La FIGC ha elaborado un plan específico en Coverciano para encargar al técnico de Santpedor la renovación de la Azzurra en plena crisis histórica.
Más información: La FIGC ha elaborado un plan específico en Coverciano para encargar al técnico de Santpedor la renovación de la Azzurra en plena crisis histórica.
La Federación Italiana de Fútbol (FIGC) ha decidido apostar completamente en un intento por reconstruir desde cero su proyecto deportivo.
Ante la urgente necesidad de un cambio estructural que recupere el prestigio internacional de la Azzurra, los altos responsables de Coverciano han desarrollado una propuesta integral ambiciosa para atraer a Pep Guardiola.
El plan diseñado por los dirigentes italianos no solo busca captar al técnico de Santpedor en términos institucionales. Pretende también ofrecerle un entorno laboral ajustado a sus exigencias conceptuales, apoyado en una avanzada red de análisis de datos, un ritmo de vida más tranquilo y una total alineación en la filosofía de juego.
Esta acción de alto nivel no responde a un capricho, sino a una urgencia sin precedentes. Italia atraviesa la peor crisis deportiva de su historia, un periodo convulso e inédito que se caracteriza por ausencias consecutivas dolorosas en la Copa del Mundo y una inquietante incapacidad para promover un relevo generacional competitivo en la Serie A.
La progresiva reducción de influencia internacional ha erosionado la identidad de una tetracampeona mundial acostumbrada a dominar en la cima. La solución no consiste en simples ajustes tácticos temporales, sino en confiar la reconstrucción del sistema a una figura con la autoridad y capacidad estratégica de Guardiola.
Las herramientas para persuadirle
El primer soporte de la oferta italiana supera el scouting tradicional para adentrarse en la tecnología avanzada aplicada al rendimiento. La FIGC pondrá a disposición completa del entrenador catalán el departamento de análisis del prestigioso Centro Técnico de Coverciano, renovado para detectar talento mediante big data.
Esta red no se limitará a la élite, sino que mapeará de forma detallada la Serie B, la Serie C y la dispersión de jóvenes italianos en el extranjero. Todo orientado a identificar perfiles muy específicos para el modelo posicional de Pep.
El segundo compromiso se dirige directamente al bienestar mental y profesional del técnico. Después de más de quince años sometido a una intensa presión diaria en grandes clubes europeos —con más de 60 partidos por temporada y una exposición mediática agobiante—, el puesto en una selección ofrece un ritmo de vida sustancialmente distinto.
Dirigir entre 10 y 12 encuentros anuales le permitiría a Guardiola disponer del tiempo necesario para investigar tácticas, planificar con detalle y descansar durante las ventanas FIFA, evitando el desgaste físico y mental producido por la competencia semanal de alto nivel.
Finalmente, la propuesta se apoya en un encaje ideológico y emocional adecuado. Lejos del antiguo catenaccio, el fútbol italiano ha evolucionado en las últimas décadas gracias al legado de técnicos como Sacchi, Sarri, De Zerbi o Spalletti, adoptando un protagonismo asociativo con el balón.

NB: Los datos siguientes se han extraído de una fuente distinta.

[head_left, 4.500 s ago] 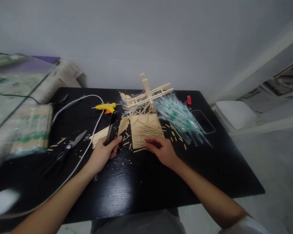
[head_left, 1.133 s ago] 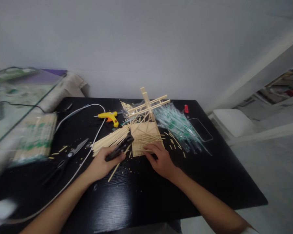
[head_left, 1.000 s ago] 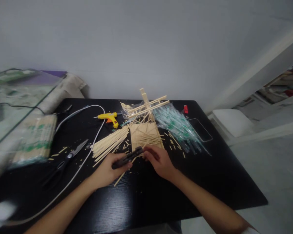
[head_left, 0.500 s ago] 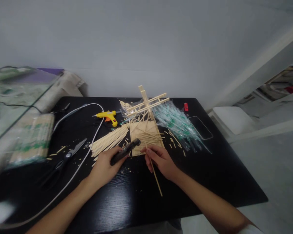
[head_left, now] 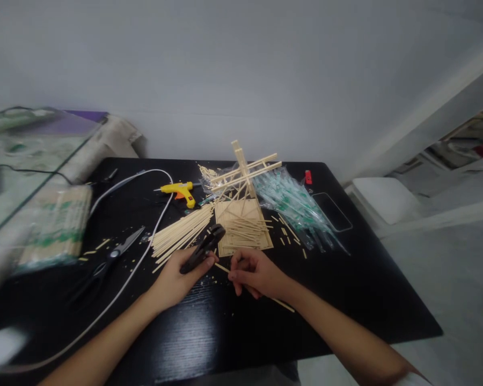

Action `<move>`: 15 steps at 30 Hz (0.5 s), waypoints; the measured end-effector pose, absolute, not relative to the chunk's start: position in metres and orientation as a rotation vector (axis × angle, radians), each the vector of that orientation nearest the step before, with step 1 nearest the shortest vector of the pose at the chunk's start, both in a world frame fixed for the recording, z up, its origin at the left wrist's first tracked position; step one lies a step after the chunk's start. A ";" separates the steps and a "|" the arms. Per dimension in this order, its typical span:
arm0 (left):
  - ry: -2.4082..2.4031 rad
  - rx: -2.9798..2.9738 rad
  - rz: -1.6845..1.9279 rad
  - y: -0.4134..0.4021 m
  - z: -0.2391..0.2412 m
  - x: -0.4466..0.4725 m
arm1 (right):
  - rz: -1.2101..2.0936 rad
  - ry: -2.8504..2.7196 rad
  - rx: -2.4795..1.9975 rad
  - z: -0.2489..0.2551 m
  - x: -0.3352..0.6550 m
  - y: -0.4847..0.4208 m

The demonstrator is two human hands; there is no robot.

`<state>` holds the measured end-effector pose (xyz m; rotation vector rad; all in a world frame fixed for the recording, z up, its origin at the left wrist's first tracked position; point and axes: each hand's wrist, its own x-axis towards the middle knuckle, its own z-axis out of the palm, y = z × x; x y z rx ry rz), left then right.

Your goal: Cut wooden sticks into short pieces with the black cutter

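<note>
My left hand [head_left: 172,283] is closed around a black hand tool [head_left: 201,250] that looks like pliers, its head pointing up and away. My right hand [head_left: 260,273] pinches a thin wooden stick [head_left: 284,305], which slants across the palm. The stick's left end reaches the fingertips of my left hand; whether they touch it I cannot tell. Just beyond both hands is a square wooden base [head_left: 224,214] with loose sticks lying across it. Behind it rises a frame of sticks [head_left: 245,172] with crossed bars, like a windmill.
A fan of loose sticks [head_left: 181,230] and a yellow glue gun [head_left: 181,192] lie left of the base. Black scissors [head_left: 115,254] and a white cable [head_left: 133,273] are further left. To the right are plastic wrappers [head_left: 292,201], a red item [head_left: 308,177] and a phone-like slab [head_left: 332,210].
My right hand has drawn nearer to me, and the stick has swung from steep to flatter, its near end moving right. My left hand's tool has tilted more upright.
</note>
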<state>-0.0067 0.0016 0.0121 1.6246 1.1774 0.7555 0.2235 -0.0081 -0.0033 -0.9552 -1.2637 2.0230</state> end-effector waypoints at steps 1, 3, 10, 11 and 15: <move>1.175 1.633 0.748 0.001 0.013 -0.007 | 2.034 -1.262 -0.951 -0.004 0.224 -0.008; 1.178 1.666 0.700 0.001 0.013 -0.008 | 2.065 -1.242 -0.933 -0.005 0.224 -0.007; 1.229 1.676 0.753 0.005 0.009 -0.010 | 2.261 -0.822 -0.619 -0.001 0.237 0.002; 1.236 1.664 0.774 0.006 0.009 -0.010 | 2.214 -0.797 -0.613 0.000 0.239 0.004; 1.262 1.637 0.803 0.006 0.007 -0.009 | 2.043 -0.909 -0.696 0.003 0.242 0.005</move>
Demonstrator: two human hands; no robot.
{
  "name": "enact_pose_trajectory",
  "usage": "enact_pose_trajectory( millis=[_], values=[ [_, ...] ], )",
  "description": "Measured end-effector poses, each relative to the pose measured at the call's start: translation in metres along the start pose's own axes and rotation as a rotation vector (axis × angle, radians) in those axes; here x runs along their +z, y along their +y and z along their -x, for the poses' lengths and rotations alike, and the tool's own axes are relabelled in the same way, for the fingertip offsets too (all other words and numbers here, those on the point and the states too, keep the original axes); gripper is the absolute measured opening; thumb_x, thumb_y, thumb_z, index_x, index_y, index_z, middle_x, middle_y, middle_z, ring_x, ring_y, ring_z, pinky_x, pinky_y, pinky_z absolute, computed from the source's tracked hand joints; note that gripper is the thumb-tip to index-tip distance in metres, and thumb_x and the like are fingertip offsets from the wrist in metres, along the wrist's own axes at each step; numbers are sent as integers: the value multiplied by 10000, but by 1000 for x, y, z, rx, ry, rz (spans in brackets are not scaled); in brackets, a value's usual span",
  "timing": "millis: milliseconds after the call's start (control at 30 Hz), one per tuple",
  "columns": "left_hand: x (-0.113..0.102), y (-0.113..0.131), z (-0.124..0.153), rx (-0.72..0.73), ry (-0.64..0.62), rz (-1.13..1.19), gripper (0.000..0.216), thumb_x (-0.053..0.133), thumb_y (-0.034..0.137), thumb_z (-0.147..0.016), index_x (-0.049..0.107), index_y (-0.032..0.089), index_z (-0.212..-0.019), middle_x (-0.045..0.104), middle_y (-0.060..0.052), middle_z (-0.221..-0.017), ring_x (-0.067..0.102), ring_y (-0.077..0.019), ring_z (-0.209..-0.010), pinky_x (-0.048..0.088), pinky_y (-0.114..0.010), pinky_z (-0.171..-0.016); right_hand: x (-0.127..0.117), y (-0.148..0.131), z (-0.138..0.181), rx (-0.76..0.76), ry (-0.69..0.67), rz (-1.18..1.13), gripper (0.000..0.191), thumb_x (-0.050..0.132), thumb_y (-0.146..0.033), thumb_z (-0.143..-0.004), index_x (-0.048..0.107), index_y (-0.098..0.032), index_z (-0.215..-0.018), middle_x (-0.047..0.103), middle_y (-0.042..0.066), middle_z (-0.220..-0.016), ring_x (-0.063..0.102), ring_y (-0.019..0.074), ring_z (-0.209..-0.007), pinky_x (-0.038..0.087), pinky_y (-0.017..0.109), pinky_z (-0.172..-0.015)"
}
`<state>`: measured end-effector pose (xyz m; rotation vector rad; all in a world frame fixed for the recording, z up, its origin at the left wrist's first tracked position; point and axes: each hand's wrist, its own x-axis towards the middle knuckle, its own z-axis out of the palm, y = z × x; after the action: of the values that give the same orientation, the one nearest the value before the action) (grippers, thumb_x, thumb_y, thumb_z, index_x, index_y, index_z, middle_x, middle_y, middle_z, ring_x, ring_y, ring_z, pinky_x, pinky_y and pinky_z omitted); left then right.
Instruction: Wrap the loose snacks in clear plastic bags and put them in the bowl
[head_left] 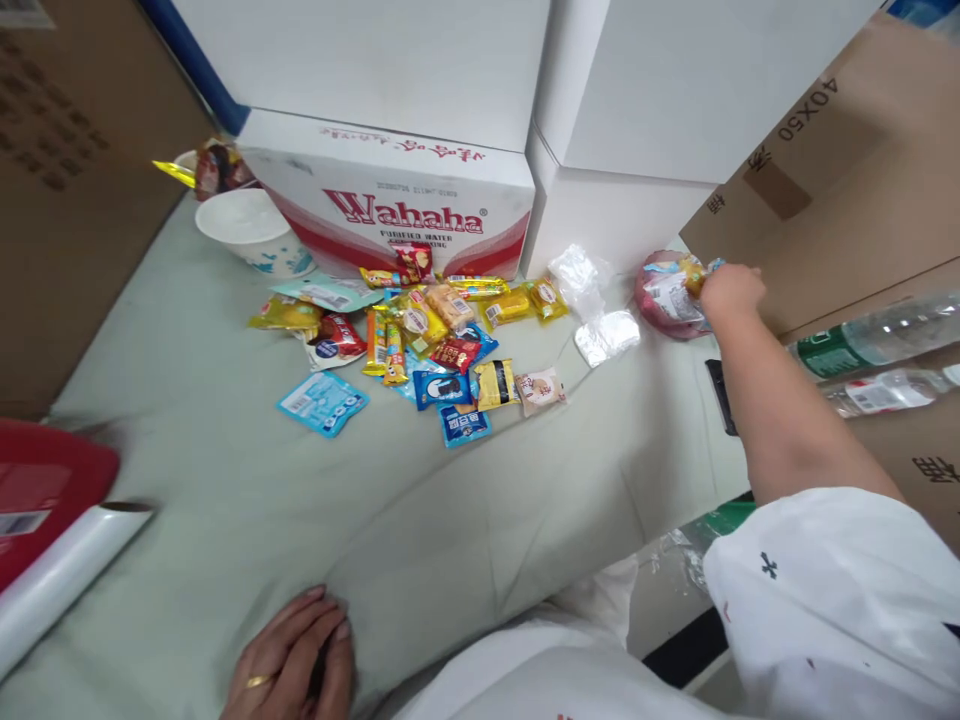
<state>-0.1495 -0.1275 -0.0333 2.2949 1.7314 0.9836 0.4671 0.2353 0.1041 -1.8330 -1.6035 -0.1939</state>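
Observation:
My right hand (729, 288) reaches to the far right and closes on a filled clear bag of snacks (666, 295) that rests against a brown carton. My left hand (294, 658) lies at the near edge of the pale green cloth (225, 480), fingers curled down on the fabric with nothing visible in them; a ring shows on one finger. Between the hands lies a heap of small wrapped snacks (435, 340) in yellow, blue and red packets. Two crumpled clear plastic bags (592, 310) lie just left of the filled bag.
A Wahaha water carton (390, 200) and white boxes (675, 120) stand behind the snacks. A white paper bowl (251, 230) sits at the back left. Water bottles (877, 345) lie on cartons at the right. A red box (37, 490) and a plastic roll (60, 575) are at the near left.

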Motion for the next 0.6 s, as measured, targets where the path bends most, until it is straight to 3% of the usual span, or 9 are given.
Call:
enact_pose_trajectory(
  millis=[67,133,233,300,367,433,533,600],
  values=[
    [-2,3,-1,1,-6,-2,173,627,210,-882,661,245,-1048,707,-87,-1027,708,-291,-1028,556,-472,-957,-7,-8,7,43,150,79,442,508,-552,-996,673,-180,-824,582,246,-1001,515,382,-1187,479,521,-867],
    [-3,4,-1,-6,-4,-12,180,636,201,-869,665,245,-1041,708,-86,-1029,710,-292,-1027,558,-467,-950,-11,-26,24,-3,143,150,373,450,-448,-1028,694,-169,-994,577,259,-1155,475,380,-1233,439,544,-909],
    [-1,5,-3,15,16,-25,173,649,190,-857,669,236,-1023,706,-92,-1025,713,-302,-1008,560,-471,-927,0,-64,66,-96,-157,210,324,444,-326,-1010,678,-140,-1132,637,202,-1123,561,316,-1096,429,488,-912],
    [0,6,-4,29,29,-28,165,655,184,-854,668,229,-1012,703,-97,-1016,711,-309,-999,557,-479,-920,19,-82,96,-122,-342,196,292,580,-344,-938,693,-147,-1120,675,138,-1048,597,246,-947,445,389,-860],
    [-1,6,-4,31,30,-14,164,655,182,-856,671,232,-1012,702,-93,-1011,708,-307,-1004,556,-477,-919,38,-91,119,-82,-469,199,261,657,-311,-865,713,-152,-1064,694,119,-1031,600,231,-915,445,342,-819],
    [-5,6,-3,10,4,41,179,640,181,-871,677,242,-1035,704,-87,-1034,707,-295,-1031,561,-459,-920,48,-95,134,-37,-535,213,193,613,-244,-863,724,-140,-982,705,136,-1014,606,245,-938,445,343,-821],
    [-13,13,-1,-107,-7,164,195,609,198,-904,689,254,-1072,705,-88,-1103,702,-275,-1084,571,-426,-922,42,-104,154,-15,-421,85,224,529,-247,-909,721,-138,-947,716,138,-993,625,245,-940,464,365,-858],
    [-17,26,-6,-237,16,245,181,605,238,-921,705,253,-1071,709,-88,-1127,700,-266,-1089,576,-409,-918,32,-120,176,91,-287,-252,236,569,-332,-912,711,-163,-994,720,93,-951,634,216,-865,491,355,-830]
  ],
)
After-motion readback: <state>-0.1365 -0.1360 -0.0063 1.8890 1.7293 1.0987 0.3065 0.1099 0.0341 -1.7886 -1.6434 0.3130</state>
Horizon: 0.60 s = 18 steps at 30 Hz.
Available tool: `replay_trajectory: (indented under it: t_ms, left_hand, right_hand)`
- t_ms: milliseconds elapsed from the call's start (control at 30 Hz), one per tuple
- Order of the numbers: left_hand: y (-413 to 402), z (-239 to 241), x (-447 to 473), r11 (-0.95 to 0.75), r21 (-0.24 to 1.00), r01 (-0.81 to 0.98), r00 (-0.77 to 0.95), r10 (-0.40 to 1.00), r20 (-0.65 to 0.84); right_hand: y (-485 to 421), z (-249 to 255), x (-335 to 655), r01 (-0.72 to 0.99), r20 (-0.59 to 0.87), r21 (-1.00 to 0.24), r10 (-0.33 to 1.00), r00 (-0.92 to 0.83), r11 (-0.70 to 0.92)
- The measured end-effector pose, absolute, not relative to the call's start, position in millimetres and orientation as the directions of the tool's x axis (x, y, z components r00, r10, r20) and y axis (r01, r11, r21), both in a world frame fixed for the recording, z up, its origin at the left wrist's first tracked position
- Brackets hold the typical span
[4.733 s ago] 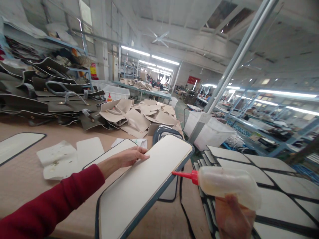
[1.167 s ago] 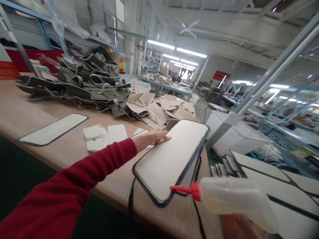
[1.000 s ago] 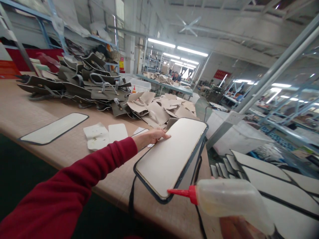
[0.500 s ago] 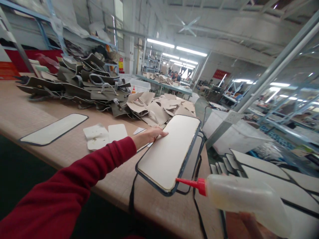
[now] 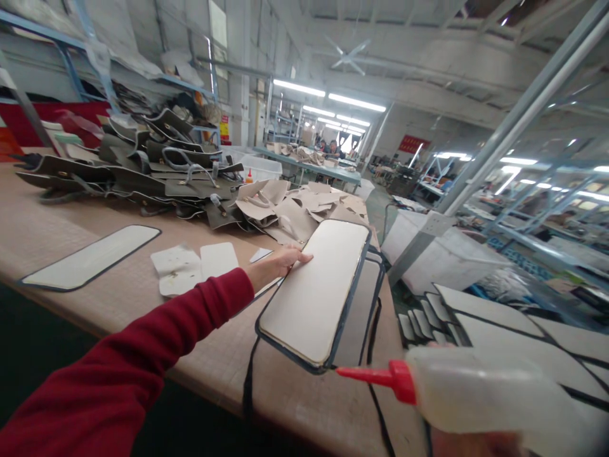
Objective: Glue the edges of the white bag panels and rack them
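My left hand (image 5: 281, 261), in a red sleeve, holds the left edge of a cream panel with dark piping (image 5: 316, 292), fingers lying on its top; the panel rests tilted over a grey panel (image 5: 365, 304) on the table (image 5: 57, 225). My right hand (image 5: 471, 443) is mostly out of frame at the bottom right and carries a translucent squeeze bottle (image 5: 490, 397). The bottle's red nozzle (image 5: 375, 376) points left, just off the panel's near right corner.
Another cream panel (image 5: 90, 257) and pale scraps (image 5: 193, 268) lie to the left. Heaps of dark and beige bag pieces (image 5: 190, 181) fill the table's far side. More cream panels (image 5: 499, 324) are stacked at the right beside a white bin (image 5: 442, 254) and metal racks.
The panel has swung so its near end comes toward me and lies flatter. The bottle has drifted right and down, its nozzle leaving the panel's edge.
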<state>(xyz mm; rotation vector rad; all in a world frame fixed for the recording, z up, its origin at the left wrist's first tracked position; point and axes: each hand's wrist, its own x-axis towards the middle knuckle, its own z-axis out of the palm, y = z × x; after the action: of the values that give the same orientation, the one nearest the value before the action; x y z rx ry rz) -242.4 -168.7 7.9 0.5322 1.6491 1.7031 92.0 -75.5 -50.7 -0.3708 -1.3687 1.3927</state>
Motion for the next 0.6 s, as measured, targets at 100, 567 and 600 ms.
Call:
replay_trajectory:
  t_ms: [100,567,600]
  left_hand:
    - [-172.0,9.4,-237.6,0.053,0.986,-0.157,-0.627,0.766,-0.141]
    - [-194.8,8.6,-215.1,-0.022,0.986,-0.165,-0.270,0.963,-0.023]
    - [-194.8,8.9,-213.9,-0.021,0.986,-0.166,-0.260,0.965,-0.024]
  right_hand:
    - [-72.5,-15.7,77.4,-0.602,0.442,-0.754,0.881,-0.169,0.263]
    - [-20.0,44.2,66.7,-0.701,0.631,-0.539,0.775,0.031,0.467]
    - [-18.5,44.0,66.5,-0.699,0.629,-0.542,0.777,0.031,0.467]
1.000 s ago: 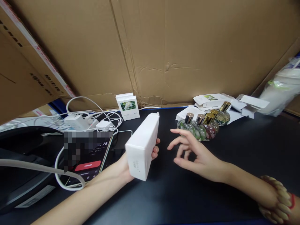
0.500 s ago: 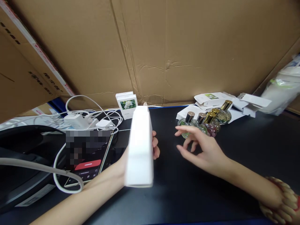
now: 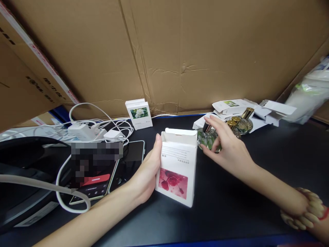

A este escenario metodológico se une el profundo vínculo afectivo de Guardiola con el país. Tras su paso como futbolista por el Brescia y la Roma, Pep domina el idioma perfectamente, siente admiración por la cultura italiana y mantiene una sincera veneración hacia su antiguo mentor, Carlo Mazzone.
Tomar las riendas de la Azzurra no solo cumpliría su conocido deseo de liderar un combinado nacional en un gran torneo antes de concluir su carrera, sino que también implicaría cerrar un ciclo muy personal y llevar adelante la resurrección definitiva del fútbol italiano.